What I have concluded is that, unfortunately, it is very hard to take weight off and especially challenging to keep it off. Our bodies fight to keep fat on, because our biology is still very much like it was thousands of years ago, always wary of famine. It has not adjusted to the new reality that in the United States the bigger danger to humans is overeating. Therefore, when we lower our calorie intake in an effort to lose fat, our metabolism senses the lack of food and automatically slows down to compensate. This is why many lifelong dieters complain they have such a hard time losing weight: their metabolism has slowed down drastically.
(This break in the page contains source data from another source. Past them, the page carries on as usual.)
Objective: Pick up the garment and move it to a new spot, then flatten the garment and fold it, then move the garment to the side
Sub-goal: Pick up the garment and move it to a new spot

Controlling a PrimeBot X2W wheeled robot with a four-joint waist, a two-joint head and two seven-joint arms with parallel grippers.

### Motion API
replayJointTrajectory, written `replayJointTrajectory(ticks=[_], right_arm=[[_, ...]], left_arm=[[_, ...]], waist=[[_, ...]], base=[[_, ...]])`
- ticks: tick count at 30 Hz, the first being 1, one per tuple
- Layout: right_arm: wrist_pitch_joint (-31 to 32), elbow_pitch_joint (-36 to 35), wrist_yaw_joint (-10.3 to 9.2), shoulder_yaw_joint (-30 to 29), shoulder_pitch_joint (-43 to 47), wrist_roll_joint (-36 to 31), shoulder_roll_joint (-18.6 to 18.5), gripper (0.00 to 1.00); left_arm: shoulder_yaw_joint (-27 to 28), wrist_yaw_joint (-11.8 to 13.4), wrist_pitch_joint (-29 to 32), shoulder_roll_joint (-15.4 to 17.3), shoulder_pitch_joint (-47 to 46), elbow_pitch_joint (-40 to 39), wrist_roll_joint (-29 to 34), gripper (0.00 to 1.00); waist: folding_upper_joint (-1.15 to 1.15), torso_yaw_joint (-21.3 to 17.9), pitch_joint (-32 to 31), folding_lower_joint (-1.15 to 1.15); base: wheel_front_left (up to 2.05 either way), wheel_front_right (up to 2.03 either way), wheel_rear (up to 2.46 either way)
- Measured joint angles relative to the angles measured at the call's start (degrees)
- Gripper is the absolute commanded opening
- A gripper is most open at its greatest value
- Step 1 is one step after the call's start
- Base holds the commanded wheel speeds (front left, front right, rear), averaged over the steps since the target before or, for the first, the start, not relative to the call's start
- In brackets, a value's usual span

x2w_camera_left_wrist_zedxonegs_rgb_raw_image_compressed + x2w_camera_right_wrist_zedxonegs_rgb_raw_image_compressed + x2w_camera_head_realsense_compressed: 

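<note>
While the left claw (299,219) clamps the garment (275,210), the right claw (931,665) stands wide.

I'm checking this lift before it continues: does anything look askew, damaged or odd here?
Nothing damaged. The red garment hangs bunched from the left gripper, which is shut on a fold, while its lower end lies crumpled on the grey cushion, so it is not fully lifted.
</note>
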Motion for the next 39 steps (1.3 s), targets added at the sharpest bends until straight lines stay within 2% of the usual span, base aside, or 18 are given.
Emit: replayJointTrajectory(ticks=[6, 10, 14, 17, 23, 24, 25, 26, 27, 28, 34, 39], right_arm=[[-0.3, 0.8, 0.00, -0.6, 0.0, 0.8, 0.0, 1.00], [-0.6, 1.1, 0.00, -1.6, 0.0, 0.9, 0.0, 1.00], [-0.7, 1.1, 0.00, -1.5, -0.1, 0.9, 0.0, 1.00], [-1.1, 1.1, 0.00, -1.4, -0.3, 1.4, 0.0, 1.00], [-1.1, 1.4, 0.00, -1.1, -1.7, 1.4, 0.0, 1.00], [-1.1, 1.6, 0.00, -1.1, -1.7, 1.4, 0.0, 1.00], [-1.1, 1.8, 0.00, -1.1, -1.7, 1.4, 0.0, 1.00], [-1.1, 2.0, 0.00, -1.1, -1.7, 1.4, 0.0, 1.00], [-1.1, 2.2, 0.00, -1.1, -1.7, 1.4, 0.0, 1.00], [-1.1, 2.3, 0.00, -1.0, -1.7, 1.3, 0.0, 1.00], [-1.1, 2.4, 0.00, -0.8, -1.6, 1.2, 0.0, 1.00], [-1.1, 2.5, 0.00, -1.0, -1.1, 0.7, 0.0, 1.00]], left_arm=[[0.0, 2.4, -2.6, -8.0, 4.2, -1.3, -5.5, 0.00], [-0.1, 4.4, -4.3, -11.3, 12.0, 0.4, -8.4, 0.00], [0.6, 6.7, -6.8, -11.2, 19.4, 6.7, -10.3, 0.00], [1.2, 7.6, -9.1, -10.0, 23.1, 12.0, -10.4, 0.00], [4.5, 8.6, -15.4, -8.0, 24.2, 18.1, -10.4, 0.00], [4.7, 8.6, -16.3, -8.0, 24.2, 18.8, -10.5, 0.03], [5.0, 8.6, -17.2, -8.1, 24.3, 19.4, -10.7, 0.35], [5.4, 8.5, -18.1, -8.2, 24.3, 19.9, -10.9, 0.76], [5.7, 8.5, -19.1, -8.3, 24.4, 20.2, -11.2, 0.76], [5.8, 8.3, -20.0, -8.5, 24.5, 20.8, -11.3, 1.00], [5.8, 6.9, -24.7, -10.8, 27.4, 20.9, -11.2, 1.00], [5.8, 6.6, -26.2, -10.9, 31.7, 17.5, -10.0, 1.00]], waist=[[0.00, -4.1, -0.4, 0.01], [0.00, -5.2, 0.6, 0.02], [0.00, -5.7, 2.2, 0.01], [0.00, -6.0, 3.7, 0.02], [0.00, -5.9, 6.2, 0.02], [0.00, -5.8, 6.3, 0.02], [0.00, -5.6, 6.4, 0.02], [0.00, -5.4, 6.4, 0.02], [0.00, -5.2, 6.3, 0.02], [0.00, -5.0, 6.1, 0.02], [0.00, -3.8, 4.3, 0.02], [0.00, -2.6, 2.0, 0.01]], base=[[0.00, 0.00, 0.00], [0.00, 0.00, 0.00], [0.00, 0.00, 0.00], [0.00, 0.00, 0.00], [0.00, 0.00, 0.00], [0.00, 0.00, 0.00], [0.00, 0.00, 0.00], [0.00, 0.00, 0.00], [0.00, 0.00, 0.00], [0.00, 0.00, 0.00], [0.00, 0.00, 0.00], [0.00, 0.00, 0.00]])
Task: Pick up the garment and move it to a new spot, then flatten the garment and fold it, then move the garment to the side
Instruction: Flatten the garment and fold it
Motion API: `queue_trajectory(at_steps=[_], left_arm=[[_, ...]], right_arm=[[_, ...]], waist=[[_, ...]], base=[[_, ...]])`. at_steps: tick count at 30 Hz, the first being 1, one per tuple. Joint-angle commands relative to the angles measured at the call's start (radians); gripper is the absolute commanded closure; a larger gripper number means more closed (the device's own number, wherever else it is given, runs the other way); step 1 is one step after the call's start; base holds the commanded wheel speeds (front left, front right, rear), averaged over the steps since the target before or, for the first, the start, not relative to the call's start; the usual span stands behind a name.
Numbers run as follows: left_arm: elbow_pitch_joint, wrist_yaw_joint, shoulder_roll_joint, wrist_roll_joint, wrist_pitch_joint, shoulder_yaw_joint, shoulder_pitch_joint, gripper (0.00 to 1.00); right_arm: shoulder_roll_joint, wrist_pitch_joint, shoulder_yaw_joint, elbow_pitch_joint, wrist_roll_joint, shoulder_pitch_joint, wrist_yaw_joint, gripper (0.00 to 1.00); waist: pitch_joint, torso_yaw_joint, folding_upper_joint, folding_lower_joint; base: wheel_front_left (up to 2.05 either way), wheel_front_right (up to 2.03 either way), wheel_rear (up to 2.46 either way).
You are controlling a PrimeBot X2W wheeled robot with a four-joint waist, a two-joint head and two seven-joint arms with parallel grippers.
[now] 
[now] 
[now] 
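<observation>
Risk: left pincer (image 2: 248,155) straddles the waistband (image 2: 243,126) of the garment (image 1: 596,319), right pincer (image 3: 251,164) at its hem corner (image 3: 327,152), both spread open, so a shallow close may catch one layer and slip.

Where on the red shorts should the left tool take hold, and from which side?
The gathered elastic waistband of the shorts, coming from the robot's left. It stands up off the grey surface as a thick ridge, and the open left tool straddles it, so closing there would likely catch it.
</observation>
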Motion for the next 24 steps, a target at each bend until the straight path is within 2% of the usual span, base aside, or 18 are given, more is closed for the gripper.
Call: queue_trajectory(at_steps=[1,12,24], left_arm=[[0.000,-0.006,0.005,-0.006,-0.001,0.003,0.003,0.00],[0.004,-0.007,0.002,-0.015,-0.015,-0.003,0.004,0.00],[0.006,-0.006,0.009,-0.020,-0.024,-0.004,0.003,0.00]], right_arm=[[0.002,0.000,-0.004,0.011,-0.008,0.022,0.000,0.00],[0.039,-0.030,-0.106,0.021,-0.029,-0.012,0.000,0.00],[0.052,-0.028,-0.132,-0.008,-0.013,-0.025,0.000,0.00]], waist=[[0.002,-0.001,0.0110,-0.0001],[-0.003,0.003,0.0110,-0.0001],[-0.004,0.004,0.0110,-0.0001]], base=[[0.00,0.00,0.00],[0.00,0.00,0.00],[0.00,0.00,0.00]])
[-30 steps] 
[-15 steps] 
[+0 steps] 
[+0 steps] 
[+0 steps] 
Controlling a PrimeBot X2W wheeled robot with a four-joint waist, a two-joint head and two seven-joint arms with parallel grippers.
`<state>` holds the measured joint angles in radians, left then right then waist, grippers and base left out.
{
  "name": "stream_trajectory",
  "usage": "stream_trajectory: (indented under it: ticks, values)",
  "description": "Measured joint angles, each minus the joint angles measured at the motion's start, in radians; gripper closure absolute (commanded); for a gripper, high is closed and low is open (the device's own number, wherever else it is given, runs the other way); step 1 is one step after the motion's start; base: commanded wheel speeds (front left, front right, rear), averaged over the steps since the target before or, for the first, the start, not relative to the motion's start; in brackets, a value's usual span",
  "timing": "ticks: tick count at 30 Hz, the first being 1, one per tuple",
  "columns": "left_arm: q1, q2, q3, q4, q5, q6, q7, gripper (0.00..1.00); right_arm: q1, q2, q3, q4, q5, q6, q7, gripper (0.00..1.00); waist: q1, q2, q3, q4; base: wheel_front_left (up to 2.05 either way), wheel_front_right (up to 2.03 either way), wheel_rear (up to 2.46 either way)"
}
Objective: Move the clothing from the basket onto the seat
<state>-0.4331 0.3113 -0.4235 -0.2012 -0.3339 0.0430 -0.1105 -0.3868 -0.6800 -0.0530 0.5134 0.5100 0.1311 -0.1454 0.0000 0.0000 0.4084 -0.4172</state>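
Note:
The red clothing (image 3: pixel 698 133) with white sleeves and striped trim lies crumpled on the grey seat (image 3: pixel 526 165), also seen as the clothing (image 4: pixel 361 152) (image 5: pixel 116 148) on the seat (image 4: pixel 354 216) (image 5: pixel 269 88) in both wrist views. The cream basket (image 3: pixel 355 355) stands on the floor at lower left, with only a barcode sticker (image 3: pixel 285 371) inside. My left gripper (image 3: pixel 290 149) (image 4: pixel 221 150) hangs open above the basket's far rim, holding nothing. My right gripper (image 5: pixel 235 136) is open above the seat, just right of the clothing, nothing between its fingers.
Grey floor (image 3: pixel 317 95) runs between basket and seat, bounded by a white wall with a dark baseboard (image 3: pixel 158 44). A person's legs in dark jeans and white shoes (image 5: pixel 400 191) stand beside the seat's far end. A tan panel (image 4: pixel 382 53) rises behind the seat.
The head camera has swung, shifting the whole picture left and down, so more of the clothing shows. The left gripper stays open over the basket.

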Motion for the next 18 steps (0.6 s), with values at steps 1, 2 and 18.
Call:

It is, however, possible to lose weight and keep it off, but it takes prioritizing our health, a change in lifestyle and consistently good habits. According to a speaker at the Harvard Medical School 2005 Obesity Conference, we need to exercise for at least half an hour daily for our health, one hour daily to maintain our weight, and 90 minutes daily if we have lost weight and want to maintain that loss. Nancy Clark, sports nutritionist, says that we should only reduce our calorie intake by 20% to lose weight – any more than that slows metabolism and the denial leads to binges and failed dieting.

In our culture, our lifestyle makes it very hard to move a lot and eat healthy, whole foods: we drive too much, sit all day and have machines do most physical labour for us; we are surrounded by processed foods full of addictive salt, sugar and fat. Yet, all of us knows someone who has lost a lot of weight and kept it off, so it is possible. There are no quick, easy fixes, so they undoubtedly were extremely disciplined about their diet and exercise.

As much as we want to fool ourselves into believing there is a magic pill or painless diet just around the corner, the truth is less rosy. I love being a health coach because most people cannot lose weight on their own and have been struggling to get healthier and feel better about themselves for years. This new profession has come along when Americans need it most, and I am honoured to be part of it.